> _SUPPLIED INFORMATION_:
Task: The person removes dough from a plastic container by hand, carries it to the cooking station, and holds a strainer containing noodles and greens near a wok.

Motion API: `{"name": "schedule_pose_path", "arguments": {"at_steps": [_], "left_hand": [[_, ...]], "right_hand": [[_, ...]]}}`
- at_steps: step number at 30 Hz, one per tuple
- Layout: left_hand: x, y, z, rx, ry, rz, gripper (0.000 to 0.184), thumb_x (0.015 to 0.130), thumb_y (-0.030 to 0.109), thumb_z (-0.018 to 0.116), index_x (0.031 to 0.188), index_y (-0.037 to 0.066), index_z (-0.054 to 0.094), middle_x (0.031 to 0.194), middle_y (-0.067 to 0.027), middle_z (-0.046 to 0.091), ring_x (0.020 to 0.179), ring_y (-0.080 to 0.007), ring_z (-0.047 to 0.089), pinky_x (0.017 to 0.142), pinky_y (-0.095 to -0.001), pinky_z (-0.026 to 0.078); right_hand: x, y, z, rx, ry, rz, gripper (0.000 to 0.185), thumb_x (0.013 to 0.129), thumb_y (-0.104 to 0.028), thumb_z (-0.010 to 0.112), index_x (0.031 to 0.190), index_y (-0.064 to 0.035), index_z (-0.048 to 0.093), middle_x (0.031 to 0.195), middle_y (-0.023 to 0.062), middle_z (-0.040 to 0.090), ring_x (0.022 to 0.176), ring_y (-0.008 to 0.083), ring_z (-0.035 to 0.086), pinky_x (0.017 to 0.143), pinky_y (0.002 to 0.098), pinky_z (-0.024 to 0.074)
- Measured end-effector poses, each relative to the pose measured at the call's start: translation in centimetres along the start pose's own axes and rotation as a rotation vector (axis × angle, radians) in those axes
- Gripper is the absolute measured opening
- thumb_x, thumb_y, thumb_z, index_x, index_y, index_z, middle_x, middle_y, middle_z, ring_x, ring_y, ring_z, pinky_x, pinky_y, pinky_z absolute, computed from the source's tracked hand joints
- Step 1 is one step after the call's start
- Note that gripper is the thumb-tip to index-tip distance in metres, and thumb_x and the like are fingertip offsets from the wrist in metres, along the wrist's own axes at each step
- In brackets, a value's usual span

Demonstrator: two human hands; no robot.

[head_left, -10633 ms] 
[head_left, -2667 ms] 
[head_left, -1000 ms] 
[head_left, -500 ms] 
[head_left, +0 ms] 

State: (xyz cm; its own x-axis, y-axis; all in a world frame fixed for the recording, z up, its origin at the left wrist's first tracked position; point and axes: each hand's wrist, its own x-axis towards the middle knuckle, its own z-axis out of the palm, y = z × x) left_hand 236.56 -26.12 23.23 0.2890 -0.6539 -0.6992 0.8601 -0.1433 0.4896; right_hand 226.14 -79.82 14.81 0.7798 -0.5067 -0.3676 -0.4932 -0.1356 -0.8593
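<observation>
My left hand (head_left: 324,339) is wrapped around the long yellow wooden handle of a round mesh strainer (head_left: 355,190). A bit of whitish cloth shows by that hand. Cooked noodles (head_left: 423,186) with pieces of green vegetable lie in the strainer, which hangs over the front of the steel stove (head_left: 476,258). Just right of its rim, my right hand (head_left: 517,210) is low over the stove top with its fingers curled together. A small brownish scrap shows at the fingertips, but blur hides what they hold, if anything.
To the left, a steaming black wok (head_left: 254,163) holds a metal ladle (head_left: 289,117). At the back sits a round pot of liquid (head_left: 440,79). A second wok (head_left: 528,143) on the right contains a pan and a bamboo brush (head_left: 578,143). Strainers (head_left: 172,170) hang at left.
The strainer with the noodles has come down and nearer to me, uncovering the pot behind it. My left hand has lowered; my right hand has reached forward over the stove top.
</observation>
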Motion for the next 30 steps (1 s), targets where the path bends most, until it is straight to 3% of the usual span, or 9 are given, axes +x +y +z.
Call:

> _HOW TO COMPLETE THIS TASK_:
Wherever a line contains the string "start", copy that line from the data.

> _ANSWER FOR THE TASK_:
- Measured end-effector poses, each relative to the pose measured at the call's start: translation in centimetres along the start pose's own axes and rotation as a rotation vector (axis × angle, radians) in those axes
- Step 1 is one step after the call's start

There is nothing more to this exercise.